Key Assumption: Independence of Features

Naive Bayes assumes that features are independent given the label. This means that knowing one feature does not provide information about another when the label is known.

Mathematically, this translates to P(X | Y) = P(X_1 | Y) * P(X_2 | Y)...*P(X_D | Y), where each feature contributes independently to the overall probability.

Practical Implications and Trade-offs

For instance, in spam detection, words in an email are treated as independent variables contributing to its classification as spam or not.

Understanding Independence in Machine Learning

The Concept of Independence

Discussion on scenarios where variables are independent, using sentiment analysis as an example. It highlights the complexity of determining independence in language processing.

Sentiment analysis is described as a billion-dollar industry where algorithms quickly assess public opinion on products like the iPhone watch to inform stock trading decisions.

Correlation and Language Processing

The speaker argues that even if sentiment is classified as positive or negative, terms used (like "Apple") may still be correlated with other terms (like "watch"), indicating a lack of true independence.

An analogy is made with pixels in images, explaining that adjacent pixels often share similar colors, demonstrating high correlation rather than independence.

Graphical Models and Causality

Introduction to graphical models, emphasizing how features can be dependent on labels.
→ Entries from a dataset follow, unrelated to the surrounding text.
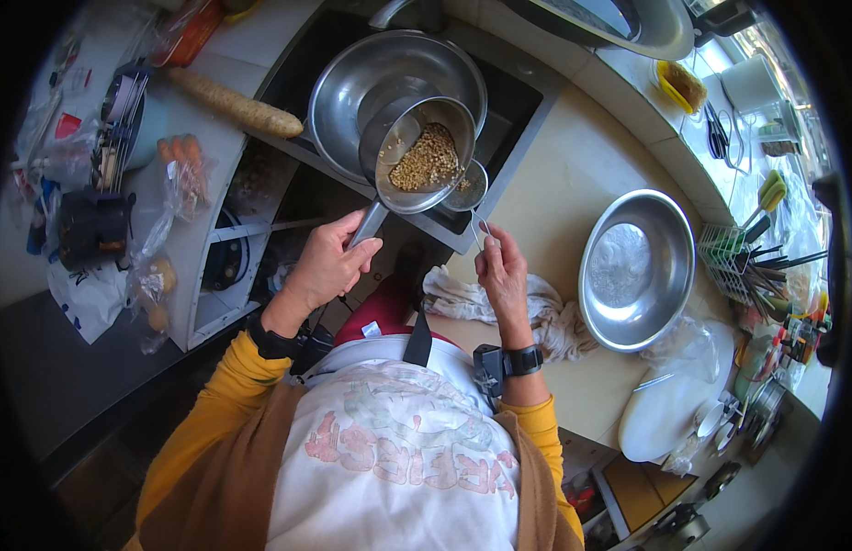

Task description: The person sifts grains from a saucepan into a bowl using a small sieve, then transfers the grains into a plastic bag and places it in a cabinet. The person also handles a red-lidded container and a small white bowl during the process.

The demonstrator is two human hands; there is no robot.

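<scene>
My left hand (329,260) grips the handle of a metal saucepan (406,196), tilted over the sink (503,124). Small tan grains (426,160) lie gathered in the pan, with a few scattered on its wall. Close by the pan's right rim, my right hand (500,265) holds a small round strainer (469,187) by its wire handle. Some grains show in or just above the strainer. Behind and partly under the saucepan is a large stainless steel bowl (336,89) over the sink; the pan hides part of its inside.
A steel basin (639,272) stands on the right counter, near a crumpled cloth (460,296) and a white cutting board (656,420). A long root vegetable (236,103) lies left of the sink, its tip near the large bowl. The faucet (398,12) is beyond the bowl.
</scene>
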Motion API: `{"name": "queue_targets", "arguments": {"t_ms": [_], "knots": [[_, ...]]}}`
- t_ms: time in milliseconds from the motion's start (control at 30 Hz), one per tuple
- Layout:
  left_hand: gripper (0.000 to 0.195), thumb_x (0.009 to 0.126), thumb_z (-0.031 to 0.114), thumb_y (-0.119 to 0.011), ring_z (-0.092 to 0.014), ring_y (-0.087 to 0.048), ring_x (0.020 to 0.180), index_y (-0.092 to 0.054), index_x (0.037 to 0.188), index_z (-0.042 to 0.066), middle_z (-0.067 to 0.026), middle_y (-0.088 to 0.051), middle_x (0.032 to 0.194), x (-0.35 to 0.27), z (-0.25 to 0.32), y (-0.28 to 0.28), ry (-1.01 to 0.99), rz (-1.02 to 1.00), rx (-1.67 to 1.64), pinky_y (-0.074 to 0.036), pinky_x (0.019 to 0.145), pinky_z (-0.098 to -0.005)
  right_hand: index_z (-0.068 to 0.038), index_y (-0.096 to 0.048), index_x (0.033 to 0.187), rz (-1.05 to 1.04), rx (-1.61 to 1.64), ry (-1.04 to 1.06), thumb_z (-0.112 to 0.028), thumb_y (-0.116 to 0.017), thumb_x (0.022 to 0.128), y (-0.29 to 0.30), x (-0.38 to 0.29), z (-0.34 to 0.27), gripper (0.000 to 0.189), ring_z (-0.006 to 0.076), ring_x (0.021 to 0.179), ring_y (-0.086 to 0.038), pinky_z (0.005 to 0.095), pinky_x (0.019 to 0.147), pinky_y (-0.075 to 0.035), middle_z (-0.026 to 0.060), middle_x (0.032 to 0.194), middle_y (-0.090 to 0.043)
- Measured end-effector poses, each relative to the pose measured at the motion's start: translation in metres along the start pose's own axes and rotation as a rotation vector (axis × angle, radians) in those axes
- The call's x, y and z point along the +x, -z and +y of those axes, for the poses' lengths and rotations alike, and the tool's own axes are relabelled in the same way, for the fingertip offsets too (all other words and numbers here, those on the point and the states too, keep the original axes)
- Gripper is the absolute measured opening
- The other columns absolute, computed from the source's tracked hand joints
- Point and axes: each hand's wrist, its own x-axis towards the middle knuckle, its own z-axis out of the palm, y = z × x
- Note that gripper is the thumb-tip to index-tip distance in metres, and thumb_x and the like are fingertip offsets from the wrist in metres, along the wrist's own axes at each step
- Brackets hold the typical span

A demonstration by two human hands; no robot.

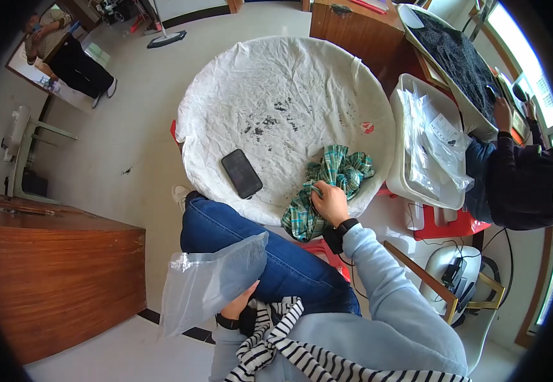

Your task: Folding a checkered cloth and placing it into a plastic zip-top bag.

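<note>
My right hand (330,202) grips a bunched green plaid cloth (338,172) at the near right rim of a round surface covered with white cloth (267,71). Over my thigh, a clear plastic bag (214,279) is in my left hand (240,301); the bag hides most of the fingers. A black smartphone (241,173) lies on the white cloth, left of the plaid cloth. Small dark fragments (269,122) are scattered around the middle of the white cloth.
A white plastic bin (393,179) with clear bags stands to the right. Beyond it, a person (520,181) works at a container of dark material (453,57). A wooden cabinet (66,267) is at the left. Another person (71,52) stands at the far left. Cables hang near a chair at the lower right.
</note>
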Motion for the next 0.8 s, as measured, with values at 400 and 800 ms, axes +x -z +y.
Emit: {"name": "queue_targets", "arguments": {"t_ms": [400, 800], "knots": [[0.049, 0.078, 0.024, -0.073, -0.022, -0.055, 0.107, -0.056, 0.12, 0.006, -0.0055, -0.061, 0.117, -0.0016, -0.003, -0.0014, 0.092, -0.036, -0.096, -0.039, 0.096, -0.0314, -0.007, -0.063, 0.088, -0.013, 0.019, -0.042, -0.023, -0.059, 0.08, 0.0034, -0.0019, -0.0027, 0.019, 0.037, 0.069, -0.062, 0.0453, 0.063, -0.048, 0.0184, 0.073, -0.064], [0.057, 0.077, 0.03, -0.074, -0.023, -0.052, 0.111, -0.052, 0.124, 0.006, -0.0064, -0.058, 0.122, -0.0021, -0.0011, -0.0007, 0.156, -0.08, -0.085, -0.038, 0.098, -0.0332, -0.005, -0.062, 0.087, -0.035, -0.04, -0.027, -0.021, -0.059, 0.079, 0.0002, -0.0003, 0.0006, 0.018, 0.0359, 0.069, -0.061, 0.0435, 0.062, -0.047, 0.0181, 0.076, -0.064]]}}
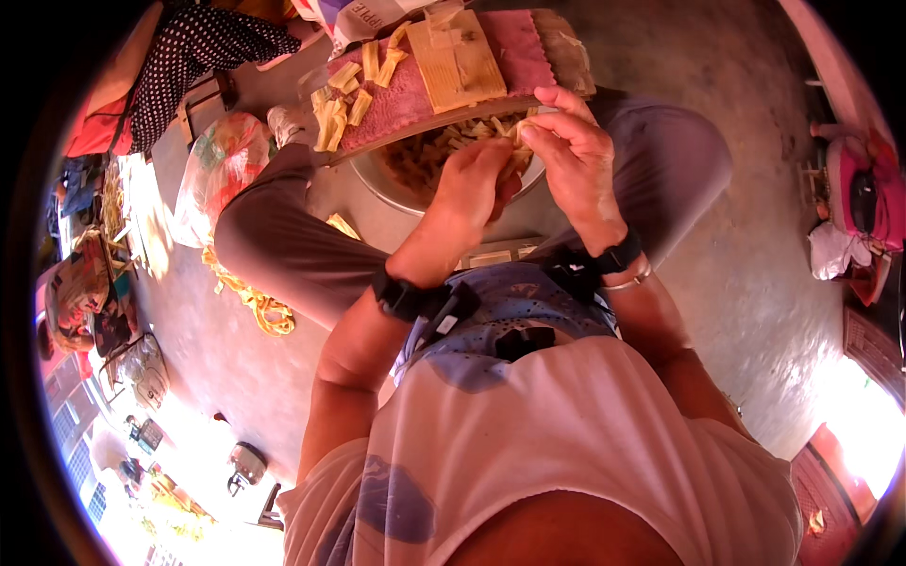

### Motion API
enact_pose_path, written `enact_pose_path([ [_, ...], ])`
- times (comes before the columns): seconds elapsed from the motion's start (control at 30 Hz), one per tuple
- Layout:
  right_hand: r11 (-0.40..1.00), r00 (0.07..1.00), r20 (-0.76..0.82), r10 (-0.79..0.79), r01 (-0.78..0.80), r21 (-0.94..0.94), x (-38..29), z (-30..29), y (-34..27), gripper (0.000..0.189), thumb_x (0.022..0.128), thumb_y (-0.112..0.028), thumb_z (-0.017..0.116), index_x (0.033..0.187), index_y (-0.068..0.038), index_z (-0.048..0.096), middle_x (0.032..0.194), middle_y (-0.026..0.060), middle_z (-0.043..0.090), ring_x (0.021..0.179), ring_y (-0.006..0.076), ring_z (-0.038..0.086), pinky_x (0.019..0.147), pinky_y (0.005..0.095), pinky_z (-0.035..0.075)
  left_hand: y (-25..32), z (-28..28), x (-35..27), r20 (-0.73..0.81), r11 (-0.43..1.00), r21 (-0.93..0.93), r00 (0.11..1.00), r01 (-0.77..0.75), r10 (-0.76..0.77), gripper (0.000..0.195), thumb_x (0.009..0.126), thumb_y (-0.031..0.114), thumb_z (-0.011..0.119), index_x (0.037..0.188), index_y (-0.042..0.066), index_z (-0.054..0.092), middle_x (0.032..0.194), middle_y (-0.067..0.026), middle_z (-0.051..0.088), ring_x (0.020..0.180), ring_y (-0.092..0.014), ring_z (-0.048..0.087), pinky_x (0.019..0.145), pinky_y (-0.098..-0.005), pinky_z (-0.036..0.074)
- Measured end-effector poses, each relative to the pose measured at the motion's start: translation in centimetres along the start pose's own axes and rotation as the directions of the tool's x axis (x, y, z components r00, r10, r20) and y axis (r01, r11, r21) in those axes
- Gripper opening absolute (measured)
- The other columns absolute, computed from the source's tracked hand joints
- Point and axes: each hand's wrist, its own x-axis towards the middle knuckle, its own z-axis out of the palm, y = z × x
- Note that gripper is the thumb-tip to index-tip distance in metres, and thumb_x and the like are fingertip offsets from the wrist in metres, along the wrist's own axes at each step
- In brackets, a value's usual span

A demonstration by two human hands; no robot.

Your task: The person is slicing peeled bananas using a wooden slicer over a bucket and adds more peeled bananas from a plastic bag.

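My left hand (471, 177) and my right hand (572, 159) meet above a metal-rimmed basin (396, 205). A small pale yellow strip (521, 133) is pinched between their fingertips, partly hidden by the fingers. Inside the basin lie many short yellow and brownish pieces (432, 152). Across its far side rests a wooden board (566, 49) covered partly by a pink cloth (520, 42). On the cloth sit a flat wooden block (453, 64), with transparent tape on top, and several folded yellow strips (333, 117) to its left.
My bent knees flank the basin. To the left are a plastic bag (219, 170) and a heap of yellow strips (262, 304) on the concrete floor. A person in dotted clothing (212, 42) sits at upper left. A pink bag-like item (853, 184) stands far right.
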Motion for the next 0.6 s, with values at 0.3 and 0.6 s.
enact_pose_path([
  [0.3, 0.991, 0.988, 0.104, 0.114, -0.106, -0.081, 2.6, -3.9, -0.7, 0.038, 0.084, -0.012, 0.064, 0.119, -0.004, 0.055, 0.117, 0.009, 0.059, 0.103, 0.0208, 0.057, 0.085, 0.03, 0.048, -0.2, -4.3, -1.0, 0.125, 0.343, 0.851, 0.788, -0.398, 0.603, 0.014, 0.089, 0.019, 0.056, 0.086, 0.005, 0.059, 0.069, -0.0148, 0.061, 0.065, -0.032, 0.061, 0.058, -0.0387, 0.046],
  [0.6, 0.969, 0.567, 0.796, 0.213, -0.016, -0.247, 5.6, -4.1, -3.5, 0.019, 0.086, -0.013, 0.06, 0.1, -0.001, 0.06, 0.083, 0.0032, 0.06, 0.066, 0.0139, 0.055, 0.059, 0.0295, 0.044, 3.3, -4.6, -0.5, 0.377, 0.496, 0.685, 0.842, -0.534, 0.385, 0.011, 0.087, 0.012, 0.058, 0.085, 0.001, 0.057, 0.07, -0.0152, 0.057, 0.062, -0.026, 0.055, 0.061, -0.0337, 0.045],
])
For instance, symptoms caused by a disease illustrate this dependency.

If one knows whether a person has a disease (the label), then symptoms (features) become independent of each other since they are all caused by the same underlying condition.

Assumptions in Estimation

The discussion shifts to assumptions made during estimation processes in machine learning, particularly regarding independence and identical distribution (IID).

Acknowledgment that while IID assumptions simplify calculations, more complex distributions can also be considered for better accuracy.

Bayes Classifier Overview

Explanation of the Bayes classifier: it outputs the most likely label based on input data. This involves maximizing probabilities given certain conditions.

The process includes applying Bayes' rule to derive necessary probabilities without needing to compute constants that do not affect outcomes directly.

Naive Bayes Assumption

Introduction of the naive Bayes assumption which allows for decomposing probability into manageable parts across multiple dimensions.